Microsoft Fixed Entra ID Vulnerability Allowing Global Admin Impersonation
Microsoft has addressed a critical security vulnerability in Azure Entra ID, tracked as CVE-2025-55241. Initially described as a low-impact privilege escalation bug, security research later revealed the flaw was far more severe, allowing attackers to impersonate any user, including Global Administrators.
The vulnerability was identified by cybersecurity researcher Dirk-Jan Mollema while preparing for Black Hat and DEF CON presentations earlier this year. His findings showed that undocumented “Actor tokens,” combined with a validation failure in the legacy Azure AD Graph API, could be abused to impersonate any user in any Entra ID tenant, even a Global Administrator.

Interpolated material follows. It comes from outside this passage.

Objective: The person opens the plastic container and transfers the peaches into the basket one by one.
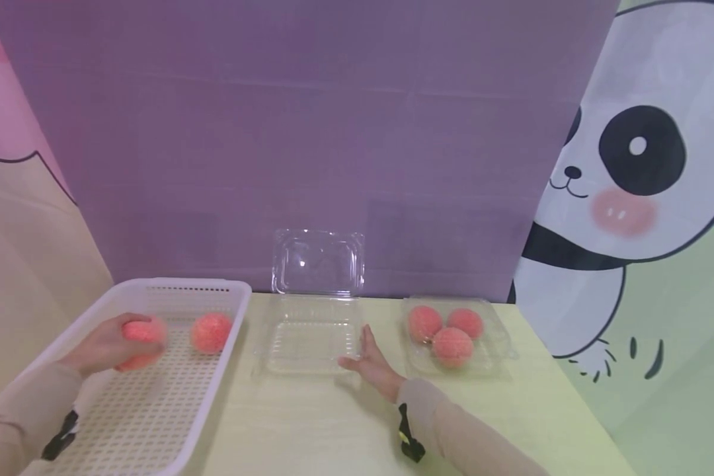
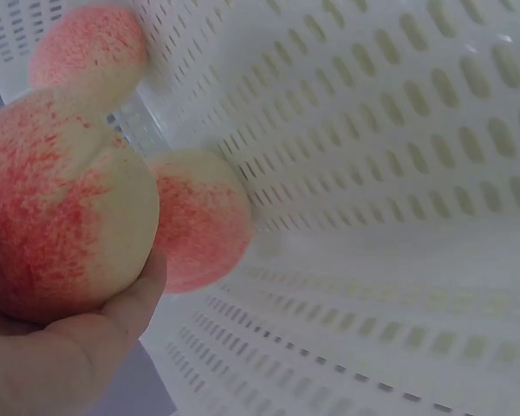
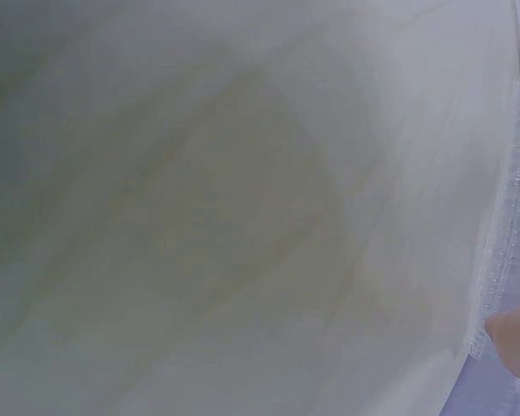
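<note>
My left hand (image 1: pixel 110 344) grips a peach (image 2: pixel 61 208), red and cream with a crease, over the white basket (image 1: pixel 199 423). In the left wrist view the thumb curls along its lower side. Two more peaches lie in the basket: one peach (image 1: pixel 211 333) by the right wall, and a second peach (image 2: pixel 91 52), mostly covered by my hand in the head view. My right hand (image 1: pixel 376 370) holds nothing; its fingers are spread at the right edge of a clear plastic clamshell box (image 1: pixel 312 330), whose lid (image 1: pixel 318 263) stands up. Whether they touch it I cannot tell.
To the right, another clear box (image 1: pixel 494 344) holds three peaches (image 1: pixel 452 346). Both boxes stand on a pale yellow table (image 1: pixel 285 423). Behind rises a purple panel (image 1: pixel 309 132), and a panda picture (image 1: pixel 625 218) covers the right wall.
</note>
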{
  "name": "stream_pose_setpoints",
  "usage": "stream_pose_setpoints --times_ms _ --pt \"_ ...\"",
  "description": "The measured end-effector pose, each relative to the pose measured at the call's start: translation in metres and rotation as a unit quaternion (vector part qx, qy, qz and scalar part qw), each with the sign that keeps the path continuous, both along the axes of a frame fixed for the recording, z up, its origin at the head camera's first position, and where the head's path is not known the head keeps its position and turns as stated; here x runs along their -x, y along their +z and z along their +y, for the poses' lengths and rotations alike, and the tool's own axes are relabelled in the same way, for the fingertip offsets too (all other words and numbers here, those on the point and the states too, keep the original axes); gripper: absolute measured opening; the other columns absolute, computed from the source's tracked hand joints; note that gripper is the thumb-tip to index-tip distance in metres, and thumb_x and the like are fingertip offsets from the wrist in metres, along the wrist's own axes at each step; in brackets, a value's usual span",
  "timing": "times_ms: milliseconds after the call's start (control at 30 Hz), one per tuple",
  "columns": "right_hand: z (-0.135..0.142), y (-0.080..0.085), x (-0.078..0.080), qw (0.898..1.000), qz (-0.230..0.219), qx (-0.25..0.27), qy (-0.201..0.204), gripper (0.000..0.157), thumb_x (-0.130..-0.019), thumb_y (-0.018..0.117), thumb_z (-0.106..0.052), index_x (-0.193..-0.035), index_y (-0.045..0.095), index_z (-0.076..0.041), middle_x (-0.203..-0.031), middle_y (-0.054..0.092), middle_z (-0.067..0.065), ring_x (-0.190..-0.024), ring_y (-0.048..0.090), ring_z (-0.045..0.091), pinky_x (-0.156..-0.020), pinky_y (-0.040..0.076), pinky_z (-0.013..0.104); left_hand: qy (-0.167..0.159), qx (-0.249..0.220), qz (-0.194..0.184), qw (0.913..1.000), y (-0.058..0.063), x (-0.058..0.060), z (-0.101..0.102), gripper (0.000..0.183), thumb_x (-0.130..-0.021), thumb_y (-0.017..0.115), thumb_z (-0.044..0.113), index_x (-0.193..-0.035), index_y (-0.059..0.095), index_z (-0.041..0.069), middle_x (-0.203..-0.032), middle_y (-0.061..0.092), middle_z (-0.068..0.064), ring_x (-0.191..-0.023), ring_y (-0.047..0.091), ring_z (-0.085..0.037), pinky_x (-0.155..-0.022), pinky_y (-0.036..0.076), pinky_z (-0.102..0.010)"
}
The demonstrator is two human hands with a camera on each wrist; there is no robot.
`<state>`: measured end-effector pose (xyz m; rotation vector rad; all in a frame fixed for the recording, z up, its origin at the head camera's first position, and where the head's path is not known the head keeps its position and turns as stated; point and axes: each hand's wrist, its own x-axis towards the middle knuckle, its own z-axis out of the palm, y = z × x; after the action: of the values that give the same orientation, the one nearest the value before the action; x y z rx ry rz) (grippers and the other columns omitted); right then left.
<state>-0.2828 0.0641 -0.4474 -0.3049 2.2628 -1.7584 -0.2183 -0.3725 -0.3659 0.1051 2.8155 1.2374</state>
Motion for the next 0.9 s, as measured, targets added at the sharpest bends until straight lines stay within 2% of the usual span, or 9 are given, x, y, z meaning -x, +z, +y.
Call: stream_pose_setpoints --times_ms 33,100,267,333,500,600,733,833,900 --pt "0.0 0.0 0.0 1.0 0.0 -0.001 -0.001 0.102 -0.082 0.066 -0.021 -0.145 -0.012 -0.007 -0.153 -0.009 0.015 -0.14 -0.002 0.035 -0.112 0.003 0.054 -0.016 -0.012 -0.009 0.9998 -0.001 0.0 -0.001 0.044 -0.081 0.064 0.019 -0.107 0.045 -0.012 -0.062 0.05 0.002 -0.047 0.043 -0.007 -0.044 0.04 -0.023" --pt "0.0 -0.001 0.0 1.0 0.0 -0.001 -0.001 0.101 -0.082 0.066 -0.02 -0.145 -0.012 -0.008 -0.153 -0.009 0.015 -0.14 -0.002 0.035 -0.112 0.003 0.054 -0.026 -0.022 -0.024 0.9991 -0.004 0.0 -0.004 0.043 -0.081 0.064 0.017 -0.106 0.045 -0.012 -0.056 0.044 0.005 -0.044 0.04 -0.006 -0.042 0.038 -0.022" --pt "0.0 -0.002 0.001 1.0 0.001 -0.002 -0.001 0.101 -0.082 0.066 -0.02 -0.145 -0.012 -0.007 -0.153 -0.009 0.015 -0.14 -0.001 0.036 -0.112 0.003 0.053 -0.009 -0.007 -0.036 0.9993 -0.011 -0.003 -0.009 0.063 -0.08 0.064 0.019 -0.122 0.033 -0.016 -0.061 0.047 0.004 -0.046 0.042 -0.006 -0.046 0.041 -0.022" --pt "-0.001 -0.001 0.001 1.0 0.0 -0.002 -0.002 0.101 -0.082 0.066 -0.02 -0.145 -0.012 -0.007 -0.153 -0.009 0.015 -0.14 -0.001 0.035 -0.112 0.003 0.053 -0.015 -0.014 -0.037 0.9991 -0.013 -0.002 -0.011 0.062 -0.08 0.064 0.018 -0.123 0.033 -0.015 -0.062 0.048 0.003 -0.046 0.043 -0.006 -0.046 0.041 -0.022" --pt "0.0 -0.001 0.001 1.0 0.001 0.002 -0.003 0.1 -0.082 0.065 -0.02 -0.145 -0.012 -0.007 -0.153 -0.009 0.015 -0.14 -0.002 0.035 -0.112 0.003 0.053 -0.025 -0.018 -0.028 0.9991 -0.02 0.0 -0.013 0.06 -0.078 0.065 0.017 -0.121 0.036 -0.011 -0.062 0.048 0.003 -0.047 0.044 -0.006 -0.046 0.041 -0.022" --pt "0.001 -0.002 0.001 1.0 0.001 0.003 -0.001 0.1 -0.083 0.065 -0.02 -0.145 -0.012 -0.006 -0.153 -0.009 0.015 -0.14 -0.002 0.035 -0.112 0.002 0.053 -0.037 -0.018 -0.024 0.9989 -0.026 0.003 -0.014 0.05 -0.077 0.065 0.014 -0.113 0.04 -0.011 -0.057 0.043 0.004 -0.046 0.041 -0.005 -0.045 0.039 -0.021" --pt "0.001 -0.002 0.001 1.0 0.003 0.002 0.001 0.1 -0.083 0.065 -0.021 -0.145 -0.012 -0.006 -0.152 -0.008 0.017 -0.14 -0.002 0.036 -0.112 0.003 0.054 -0.02 0.016 0.003 0.9996 -0.035 0.005 -0.016 0.052 -0.076 0.067 0.017 -0.113 0.041 -0.01 -0.069 0.052 -0.001 -0.052 0.045 -0.005 -0.048 0.042 -0.022" --pt "0.001 -0.003 0.001 1.0 0.004 0.002 0.002 0.1 -0.083 0.065 -0.021 -0.145 -0.012 -0.007 -0.152 -0.008 0.017 -0.14 -0.001 0.036 -0.111 0.003 0.054 0.001 0.047 0.024 0.9986 -0.041 0.005 -0.017 0.062 -0.076 0.068 0.021 -0.122 0.038 -0.008 -0.085 0.058 -0.008 -0.061 0.049 -0.005 -0.054 0.044 -0.022" --pt "0.001 -0.003 0.001 1.0 0.003 0.002 0.001 0.1 -0.083 0.065 -0.021 -0.146 -0.011 -0.007 -0.153 -0.008 0.016 -0.14 -0.002 0.035 -0.112 0.003 0.054 0.004 0.05 0.026 0.9984 -0.044 0.005 -0.018 0.065 -0.075 0.069 0.021 -0.123 0.037 -0.008 -0.083 0.058 -0.009 -0.058 0.049 -0.006 -0.053 0.043 -0.022"
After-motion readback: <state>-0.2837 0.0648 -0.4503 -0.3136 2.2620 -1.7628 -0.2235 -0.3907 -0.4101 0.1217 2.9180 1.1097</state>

According to Mollema, the design of Actor tokens exacerbated the problem. These tokens are issued for backend service-to-service communication and bypass normal security protections like Conditional Access. Once obtained, they allowed impersonation of other identities for 24 hours, during which no revocation was possible.
In his detailed technical blog post, Mollema demonstrated that impersonation worked across tenants because the Azure AD Graph API failed to validate the token’s originating tenant. By changing the tenant ID and targeting a known user identifier (netId), he could move from his own tenant into any other. With a valid netId of a Global Admin, it opened the door to full takeover of Microsoft 365, Azure subscriptions, and connected services. Worse, netIds could be brute-forced quickly or retrieved from guest account attributes in cross-tenant collaborations.